Advent essentially means staying awake “to the truth that God is with us even when most everything in our lives and in the world seems to belie that.”[3] For those in Lasallian education, staying awake invites us to “dispose our own hearts to be entirely filled with zeal, in order to render our words effective in those whom we instruct.”[4] Recall teachers who were not effective and put us to sleep, not because they lacked knowledge, but because they lacked zeal, which is not found in loud gestures and shouting, but in an intensity of purpose and attention that burns into hearts.

For most of us, it is a zeal awakened and fostered through conversations that we regularly have. David Brooks has tips for deepening conversations, such as open-ended or elevated questions. But genuine attention and approaching others “with awe” make the real difference: “It’s best to act as if attention had an on/off switch with no dimmer. Total focus.” Why? Because “deeper conversation builds trust, the oxygen of society, exactly what we’re missing right now.”[5]

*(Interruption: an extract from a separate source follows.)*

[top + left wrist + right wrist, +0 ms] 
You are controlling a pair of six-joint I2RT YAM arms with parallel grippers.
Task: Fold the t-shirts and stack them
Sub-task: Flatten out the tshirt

Perhaps it is the recently deceased Rabbi Jonathan Sacks who said it best: “Conversation is a kind of prayer. Because in conversation, by reaching out to the human other, we begin the journey of reaching out to the divine other.”[6] Some twenty years earlier, his description of a conversation that he had when he was much younger, traveling 3,000 miles to visit a quiet, rather non-charismatic international Jewish rabbinic leader makes the same point from the listening side. “As I left the room, it occurred to me that it had been full of my presence and his absence. Perhaps that is what listening is, considered as a religious act. I knew then that greatness is measured by what we efface ourselves towards. There was no grandeur in his manner; neither was there any false modesty. He was serene, dignified, majestic; a man of transcending humility who gathered you into his embrace and taught you to look up.”[7] What a fine way of talking about the graced teaching encounter, animated by what De La Salle calls the Spirit of Faith & Zeal.

During this Advent season, perhaps we can – in our conversations, reading choices, online habits, prayer practices, and perceived deeper yearnings – look up a little more and look down a little less. Because then, the daffodils buried deep within the soil of our lives will have a chance to grow, emerge, and bloom once more, soaking up the sun’s bounty and enhancing the inherent beauty of our local vistas.

That is indeed something worth waiting (and working) for.

A PDF of this reflection is HERE
Photo by Laila Gebhard on Unsplash
[1] De La Salle, John Baptist, Meditations by St. John Baptist de La Salle, trans. Richard Arnandez, and Augustine Loes, eds. Augustine Loes and Francis Huether, (Landover, MD: Christian Brothers Conference, 1994), 36 (Meditation 2.2 – The Second Sunday of Advent)
[2] Rolheiser, Ronald. Liturgical Press, “Give Us This Day” November 2020, 298-299.
[3] Rolheiser, op. cit.
[4] This is the opening quotation from De La Salle, slightly altered.
[5] Brooks, David. The New York Times, November 19, 2020. “Nine Nonobvious Ways to Have Deeper Conversation.” https://www.nytimes.com/2020/11/19/opinion/nine-nonobvious-ways-to-have-deeper-conversations.html
[6] Sacks, Jonathan. On Being Studios. https://soundcloud.com/onbeing/rabbi-sacks-conversation-is-a Retrieved November 30, 2020
[7] Sacks, Jonathan. The Tablet, 1 April, 2000, 451.